In this section, the different levels of virtualization are introduced, and some examples for each level are given. There are various reasons why virtualization is becoming more and more popular:

- Better utilization of hardware resources is achieved, if more applications run on one big computer, instead of several smaller ones.
- To secure a computer system. This technique is called sandboxing [24].

- Software development if you write a new piece of software you can first test it on a virtual machine, the advantage is, that you don't crash your real hardware, and some of the virtualization systems allow you to debug the guest systems (e.g. QEMU provides a gdbserver).
- NooM (e.g. TMR) systems can be done in a virtualized way, to prevent CCF's in the application
- In safety critical systems, virtualization is used to keep independent applications from influencing each other.

This last point the above list, is exactly what an IMA (integrated modular avionics) does, and it is the reason why different virtualization approaches are explained, and examples of virtualization software are given. The IMA approach and its advantages will be discussed in more detail in section 2.4.

### 2.4 Integrated Modular Avionics

At the moment, most safety-critical and safety-relevant software is based on a federated architecture, but in recent years there was a shift towards integrated architectures, and there are some examples - most out of the avionics industry - that use such an integrated architecture. This section explains the difference between a federated and an integrated architecture and lists some real world examples which use an IMA software architecture. After that a short rational why the integrated approach is also interesting for applications other than avionics is given.
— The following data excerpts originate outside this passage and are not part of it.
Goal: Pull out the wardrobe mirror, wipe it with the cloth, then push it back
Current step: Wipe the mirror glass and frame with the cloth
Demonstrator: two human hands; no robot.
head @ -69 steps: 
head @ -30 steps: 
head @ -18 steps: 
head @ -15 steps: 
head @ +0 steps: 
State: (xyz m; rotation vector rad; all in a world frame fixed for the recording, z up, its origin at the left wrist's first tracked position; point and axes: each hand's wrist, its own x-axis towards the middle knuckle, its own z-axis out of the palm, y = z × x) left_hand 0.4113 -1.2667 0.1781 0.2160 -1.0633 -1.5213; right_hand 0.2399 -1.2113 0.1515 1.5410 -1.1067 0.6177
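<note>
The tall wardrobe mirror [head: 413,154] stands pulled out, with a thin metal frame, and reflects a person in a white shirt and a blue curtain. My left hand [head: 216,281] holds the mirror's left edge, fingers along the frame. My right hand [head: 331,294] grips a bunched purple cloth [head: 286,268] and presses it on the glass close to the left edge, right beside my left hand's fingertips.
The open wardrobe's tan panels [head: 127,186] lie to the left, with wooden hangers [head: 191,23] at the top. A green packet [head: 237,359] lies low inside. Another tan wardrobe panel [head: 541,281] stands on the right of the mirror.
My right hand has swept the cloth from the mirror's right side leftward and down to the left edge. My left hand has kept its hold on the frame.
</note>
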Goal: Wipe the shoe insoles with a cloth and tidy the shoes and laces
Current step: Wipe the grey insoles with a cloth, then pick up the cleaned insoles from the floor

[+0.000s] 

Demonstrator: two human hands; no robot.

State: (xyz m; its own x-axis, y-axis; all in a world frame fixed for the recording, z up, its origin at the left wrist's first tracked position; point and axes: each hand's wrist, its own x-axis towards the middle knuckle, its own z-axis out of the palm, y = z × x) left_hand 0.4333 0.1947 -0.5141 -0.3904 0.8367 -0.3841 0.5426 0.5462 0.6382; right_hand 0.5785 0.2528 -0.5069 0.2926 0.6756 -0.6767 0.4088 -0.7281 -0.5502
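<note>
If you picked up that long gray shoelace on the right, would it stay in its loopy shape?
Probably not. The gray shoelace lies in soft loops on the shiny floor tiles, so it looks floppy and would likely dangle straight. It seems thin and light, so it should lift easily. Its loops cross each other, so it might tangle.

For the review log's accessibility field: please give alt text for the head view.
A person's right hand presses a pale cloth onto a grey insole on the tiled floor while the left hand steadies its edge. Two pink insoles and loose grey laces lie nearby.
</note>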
### 2.4.1 Federated Architecture

Today, most automotive systems in operation follow a federated approach. This means, that they have one node for each software module. This makes many things easier. E.g. the FCU's (fault containment units) can be identified easily - usually an FCU is one node. The downside is, that a federated approach leads to a highly distributed system very fast, and even relatively simple applications need many processors. One simple example - originating in [Wat06b, Wat06a, CBW07] - of a federated system is shown in figure 2.4. This example could be a simple control application, where one node is reading data from some senors, based on this data a new set value is calculated by a controller located on a second node, and the new set value is applied to the effectors by a third node. In order to get data required by the nodes out of one and into the other, a communication network is needed. To get a fast responding controller with a tight control loop, it is necessary to have a high speed communication network

As you can see, this very simple example already needs three CPU's. One CPU to read the sensors, one to calculate the set value, and one to operate the effectors. Running this application on three modern CPU's would be a waste since none of the three tasks uses even 1% of the CPU power of a modern CPU. So it would be nice to find a way to integrate the three parts of the system into one CPU, and not only achieve a better utilization of the CPU, but also save hardware and reduce the power consumption.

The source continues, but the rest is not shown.